Making the shoe sole sensor.
Reading two values from the sole sensor.
Work in progress. We also tried to use the Flora, which didn’t work out so well. Pressing on one of the sensor would also change the value of the other one.
Testing the shoe sole sensor with another Processing sketch. Toes up to jump and toes pressed to run.
To easily connect and disconnect the wires to the shoe sole sensors, we soldered female pins to the conductive thread. When exposed, the Arduino and circuit would frequently get disconnected, especially when we move and the wires would tug and pull. So I made the circuitry more compact and secure by soldering everything onto an Arduino proto shield.

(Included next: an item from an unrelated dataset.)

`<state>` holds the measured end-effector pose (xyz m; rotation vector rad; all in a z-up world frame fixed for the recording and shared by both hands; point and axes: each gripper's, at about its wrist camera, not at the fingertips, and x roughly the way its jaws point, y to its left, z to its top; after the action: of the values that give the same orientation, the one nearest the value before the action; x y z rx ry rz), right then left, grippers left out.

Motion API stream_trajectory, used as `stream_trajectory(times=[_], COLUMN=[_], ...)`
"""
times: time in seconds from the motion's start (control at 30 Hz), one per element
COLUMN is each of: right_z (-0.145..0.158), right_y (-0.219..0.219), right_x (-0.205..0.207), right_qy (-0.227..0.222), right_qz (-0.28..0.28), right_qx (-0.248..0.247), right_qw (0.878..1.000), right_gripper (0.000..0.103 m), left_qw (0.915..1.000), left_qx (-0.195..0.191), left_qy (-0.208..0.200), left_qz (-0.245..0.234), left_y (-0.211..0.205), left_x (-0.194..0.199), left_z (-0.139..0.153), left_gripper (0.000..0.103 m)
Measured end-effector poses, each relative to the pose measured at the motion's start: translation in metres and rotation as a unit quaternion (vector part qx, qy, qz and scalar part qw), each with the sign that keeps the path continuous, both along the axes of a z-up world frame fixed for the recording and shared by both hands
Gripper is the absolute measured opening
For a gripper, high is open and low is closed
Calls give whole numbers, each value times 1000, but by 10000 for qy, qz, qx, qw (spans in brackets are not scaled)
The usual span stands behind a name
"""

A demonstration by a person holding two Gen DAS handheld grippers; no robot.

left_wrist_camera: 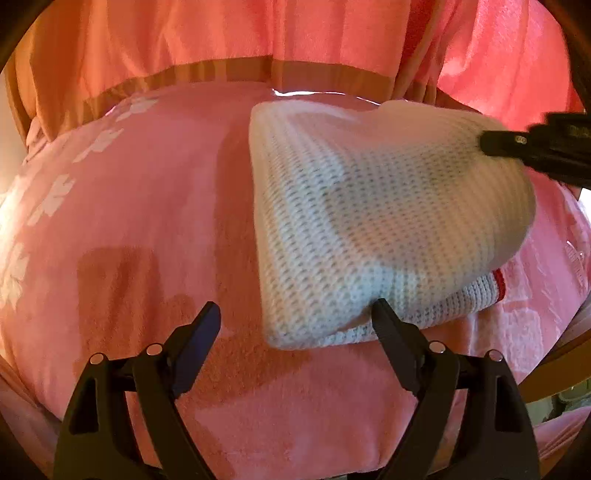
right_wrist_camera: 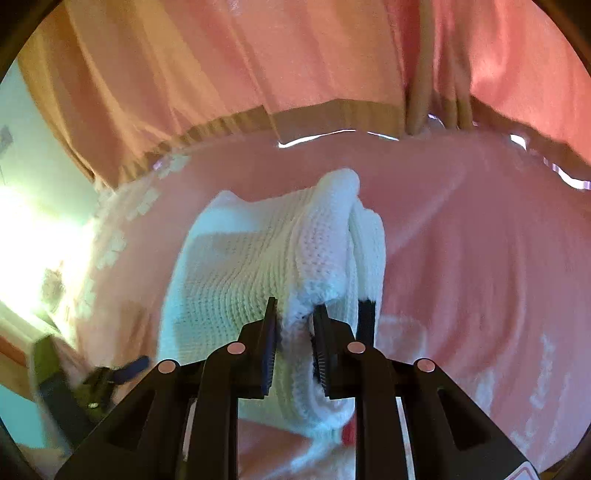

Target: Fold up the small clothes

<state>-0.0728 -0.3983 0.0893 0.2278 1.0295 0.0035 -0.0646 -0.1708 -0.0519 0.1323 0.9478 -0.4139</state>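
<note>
Blanket [left_wrist_camera: 147, 229], pink and plush with pale flower prints, covers the whole surface under my tongs, and pink curtains [left_wrist_camera: 258, 33] hang behind it. On it lies the white waffle-knit garment [left_wrist_camera: 376, 229], folded into a thick pad with a red tag at one edge. My right gripper [right_wrist_camera: 294, 321] pinches a bunched fold of that knit, jaws narrow. My left gripper [left_wrist_camera: 295, 317] stands wide, holding nothing, one finger touching the garment's near edge
</note>
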Motion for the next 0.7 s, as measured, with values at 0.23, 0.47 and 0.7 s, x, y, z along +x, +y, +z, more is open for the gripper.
stream_trajectory(times=[0.23, 0.47, 0.7], right_z=[-49, -59, -30], right_y=[-18, -5, 5], right_x=[0, -29, -53], right_qy=[1149, 1329, 828], right_qz=[-250, 311, 333], right_qx=[-265, -291, -294], right_qw=[9927, 9902, 9956], right_gripper=[18, 9, 7], left_qw=[9999, 9998, 9989], left_qx=[127, 200, 455], left_qy=[-17, 57, 31], left_qz=[3, 21, -75], left_y=[-4, 1, -1], left_x=[2, 7, 10], left_z=[1, -6, -14], left_gripper=[82, 83, 84])
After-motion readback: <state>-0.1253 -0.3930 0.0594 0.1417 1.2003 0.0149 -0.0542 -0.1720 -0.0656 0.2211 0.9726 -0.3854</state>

We soldered female pins to the sensors.
Soldered Arduino Proto Shield.
For the casing, I designed some angles to create a simple low poly look. We lasercut a piece of mat board and folded it origami-style into a box. Holes were cut out from the mat board to fit through the LEDs, on/off switch, USB connection, and wire connections.
An earlier version of the casing was made of acrylic.
User testing the controller and casing, which we lovingly dubbed “the fanny pack”.
For Physical Computing’s midterm project, I created Bit Bit Dance with my teammate Paul Hiem. Bit Bit Dance is a dance battle game controlled by custom made shoe sole sensors. Taking 8 bit music and graphics, we created a dancing character for each of the two players. When the player dances, the character also dances and 8 bit bitcoins falls into the character’s hat. When the time is up, the amount of bitcoins collected by each player is counted and displayed.
Check out Project Fanny Pack: Making the Bit Bit Dance Controller here.
A player’s feet controls six different interactions:
- Left heel up, left heel down, right heel up, right heel down each controls one of the character’s movement and each creates a different sound effect
- Right heel pressed for a sustained period of time starts the background music and starts the timer
- Left heel pressed for a sustained periord of time pauses the background music
Two LEDs attached the controller signals which foot is down or pressed, providing direct feedback to the player or observer.
Controller includes: enclosed microcontroller (Arduino) and circuitry, shoe sole sensors, and wires.
The casing is designed with an adjustable strap that can loop around a belt.
Bit Bit Dance software.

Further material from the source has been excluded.